» Task requirements
Retrieve every line of the data holding the word "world".

» Exercise data
------

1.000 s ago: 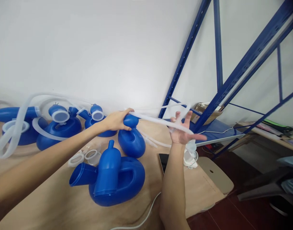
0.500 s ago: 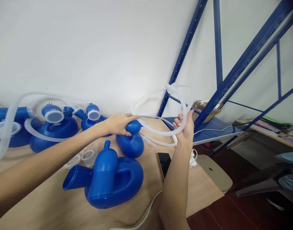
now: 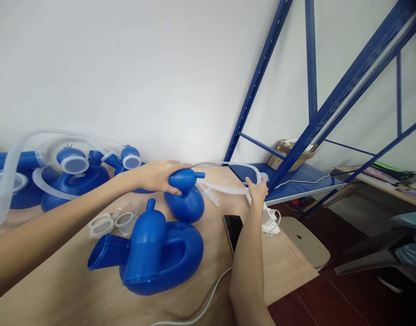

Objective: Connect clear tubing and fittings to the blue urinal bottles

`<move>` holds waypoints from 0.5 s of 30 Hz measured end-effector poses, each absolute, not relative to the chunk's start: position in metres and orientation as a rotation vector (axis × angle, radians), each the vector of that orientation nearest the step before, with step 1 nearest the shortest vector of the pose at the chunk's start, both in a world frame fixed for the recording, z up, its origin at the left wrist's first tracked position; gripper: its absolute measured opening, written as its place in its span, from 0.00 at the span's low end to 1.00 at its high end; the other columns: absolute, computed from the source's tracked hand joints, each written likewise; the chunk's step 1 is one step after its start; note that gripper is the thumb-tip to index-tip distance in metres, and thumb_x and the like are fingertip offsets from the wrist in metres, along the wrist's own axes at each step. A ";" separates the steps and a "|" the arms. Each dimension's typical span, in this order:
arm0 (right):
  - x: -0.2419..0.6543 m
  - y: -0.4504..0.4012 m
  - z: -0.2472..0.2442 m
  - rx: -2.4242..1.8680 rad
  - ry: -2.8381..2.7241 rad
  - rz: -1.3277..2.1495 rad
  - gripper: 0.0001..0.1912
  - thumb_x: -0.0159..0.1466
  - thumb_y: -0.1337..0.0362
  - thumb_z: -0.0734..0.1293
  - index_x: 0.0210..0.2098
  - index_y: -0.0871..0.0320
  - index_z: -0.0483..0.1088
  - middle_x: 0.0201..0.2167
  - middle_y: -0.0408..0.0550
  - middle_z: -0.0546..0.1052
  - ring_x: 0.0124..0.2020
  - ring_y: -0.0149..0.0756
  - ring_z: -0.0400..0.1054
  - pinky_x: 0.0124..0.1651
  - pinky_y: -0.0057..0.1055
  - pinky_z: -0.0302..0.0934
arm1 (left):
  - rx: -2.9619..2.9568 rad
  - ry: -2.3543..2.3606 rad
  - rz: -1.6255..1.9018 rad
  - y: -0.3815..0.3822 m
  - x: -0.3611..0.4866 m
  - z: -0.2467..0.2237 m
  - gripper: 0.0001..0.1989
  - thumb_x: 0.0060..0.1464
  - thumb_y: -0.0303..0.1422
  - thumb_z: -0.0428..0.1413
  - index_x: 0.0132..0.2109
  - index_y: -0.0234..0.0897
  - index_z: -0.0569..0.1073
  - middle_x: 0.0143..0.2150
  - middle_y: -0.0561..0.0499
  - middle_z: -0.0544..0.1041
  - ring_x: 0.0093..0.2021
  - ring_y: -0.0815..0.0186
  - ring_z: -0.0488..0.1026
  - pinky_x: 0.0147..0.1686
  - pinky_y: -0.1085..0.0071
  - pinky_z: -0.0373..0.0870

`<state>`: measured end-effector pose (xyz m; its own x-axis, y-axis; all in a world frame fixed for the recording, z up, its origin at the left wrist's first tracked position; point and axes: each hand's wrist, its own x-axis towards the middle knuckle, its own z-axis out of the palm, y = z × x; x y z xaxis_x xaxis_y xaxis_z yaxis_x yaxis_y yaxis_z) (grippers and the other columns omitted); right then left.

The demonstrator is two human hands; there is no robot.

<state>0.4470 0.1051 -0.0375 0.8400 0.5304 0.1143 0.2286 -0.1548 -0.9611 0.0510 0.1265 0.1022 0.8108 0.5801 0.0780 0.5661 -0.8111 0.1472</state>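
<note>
Blue bottle near the table's back edge: the left hand clasps its domed top. By the right edge, the right hand curls at translucent tubing, grip unclear; springy coils could slide off.

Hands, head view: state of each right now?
Left hand: closed, holding the blue bottle by its top.
Right hand: at the translucent tubing; grip cannot be told.

L forearm slants up from lower L; L hand palm down, fingers bent, thumb body-side. R forearm rises near-vert. from bottom; R hand reaches fwd, tips apart, grip partly hidden.
</note>
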 end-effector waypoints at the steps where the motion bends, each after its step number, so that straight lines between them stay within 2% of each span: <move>1: 0.444 0.107 -0.038 -1.805 -0.603 0.244 0.48 0.58 0.56 0.76 0.73 0.58 0.59 0.76 0.66 0.56 0.79 0.65 0.40 0.78 0.60 0.35 | 2.867 0.907 0.177 0.121 0.041 0.106 0.46 0.56 0.52 0.63 0.76 0.43 0.59 0.68 0.41 0.74 0.64 0.45 0.74 0.61 0.58 0.69; 3: 0.438 0.109 -0.037 -1.910 -0.623 0.163 0.45 0.60 0.54 0.73 0.73 0.59 0.60 0.79 0.67 0.48 0.80 0.68 0.30 0.77 0.65 0.25 | 2.831 0.932 0.164 0.108 0.018 0.115 0.46 0.55 0.54 0.63 0.75 0.45 0.61 0.70 0.43 0.73 0.65 0.45 0.73 0.63 0.58 0.68; 5: 0.436 0.108 -0.033 -1.953 -0.656 0.119 0.42 0.62 0.54 0.71 0.72 0.63 0.63 0.79 0.69 0.46 0.80 0.69 0.28 0.76 0.68 0.21 | 2.763 1.019 0.200 0.094 -0.008 0.123 0.46 0.53 0.57 0.63 0.75 0.48 0.63 0.70 0.45 0.73 0.65 0.45 0.72 0.64 0.57 0.67; 6: 0.436 0.108 -0.029 -1.944 -0.692 0.122 0.40 0.63 0.54 0.70 0.71 0.65 0.64 0.78 0.71 0.49 0.80 0.70 0.32 0.76 0.69 0.23 | 2.714 1.095 0.238 0.088 -0.022 0.126 0.47 0.51 0.59 0.63 0.74 0.50 0.64 0.70 0.47 0.72 0.66 0.45 0.72 0.64 0.56 0.67; 8: 0.437 0.106 -0.017 -1.882 -0.817 0.168 0.38 0.65 0.52 0.69 0.69 0.66 0.67 0.72 0.73 0.63 0.76 0.68 0.50 0.76 0.66 0.39 | 2.594 1.297 0.314 0.076 -0.051 0.130 0.49 0.47 0.61 0.64 0.73 0.52 0.64 0.70 0.49 0.73 0.66 0.45 0.72 0.64 0.56 0.67; 10: 0.433 0.107 -0.001 -1.770 -0.983 0.247 0.36 0.66 0.48 0.68 0.66 0.63 0.70 0.61 0.67 0.77 0.65 0.59 0.70 0.70 0.56 0.59 | 2.472 1.483 0.360 0.068 -0.079 0.130 0.53 0.42 0.62 0.66 0.73 0.52 0.64 0.69 0.50 0.73 0.65 0.45 0.72 0.62 0.59 0.69; 11: 0.428 0.109 0.006 -1.689 -1.086 0.304 0.35 0.67 0.46 0.67 0.66 0.60 0.71 0.57 0.62 0.81 0.60 0.54 0.75 0.66 0.51 0.65 | 2.418 1.555 0.364 0.064 -0.091 0.129 0.55 0.40 0.62 0.66 0.73 0.50 0.64 0.68 0.50 0.74 0.63 0.46 0.73 0.60 0.61 0.70; 13: 0.409 0.113 0.017 -1.534 -1.330 0.431 0.35 0.69 0.41 0.65 0.66 0.55 0.71 0.53 0.57 0.83 0.55 0.49 0.79 0.63 0.46 0.69 | 2.316 1.662 0.321 0.061 -0.111 0.124 0.54 0.39 0.62 0.65 0.70 0.45 0.65 0.62 0.48 0.78 0.57 0.48 0.77 0.53 0.65 0.73; 15: 0.383 0.121 0.020 -1.507 -1.627 0.515 0.36 0.70 0.39 0.63 0.67 0.55 0.70 0.55 0.57 0.82 0.56 0.49 0.78 0.64 0.47 0.67 | 2.191 1.766 0.204 0.059 -0.125 0.115 0.49 0.41 0.62 0.64 0.65 0.41 0.66 0.49 0.47 0.82 0.46 0.50 0.80 0.41 0.67 0.74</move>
<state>0.3825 0.1206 0.0201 0.0735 0.9521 0.2968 0.6077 0.1932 -0.7703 -0.1249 0.0588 0.1150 0.2264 0.9701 -0.0872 0.9245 -0.1859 0.3327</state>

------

» Answer to the problem
`<move>` holds waypoints from 0.5 s of 30 Hz measured end-effector poses, each absolute, not relative to the chunk's start: position in metres and orientation as a rotation vector (axis × angle, radians), each the vector of that orientation nearest the step before, with step 1 nearest the shortest vector of the pose at the chunk's start, both in a world frame fixed for the recording, z up, its origin at the left wrist's first tracked position; gripper: its absolute measured opening, written as its place in its span, from 0.00 at the span's low end to 1.00 at its high end; the other columns: absolute, computed from the source's tracked hand joints, each written likewise; the chunk's step 1 is one step after its start; note that gripper is the thumb-tip to index-tip distance in metres, and thumb_x and the like are fingertip offsets from the wrist in metres, along the wrist's own axes at each step. A ";" separates the steps and a "|" the arms. Each dimension's typical span, in this order:
`<state>`: measured end-effector pose (xyz m; its own x-axis, y-axis; all in a world frame fixed for the recording, z up, its origin at the left wrist's first tracked position; point and axes: each hand's wrist, its own x-axis towards the middle knuckle, its own z-axis out of the palm, y = z × x; x y z xaxis_x xaxis_y xaxis_z yaxis_x yaxis_y yaxis_z) (grippers and the other columns omitted); right then left.

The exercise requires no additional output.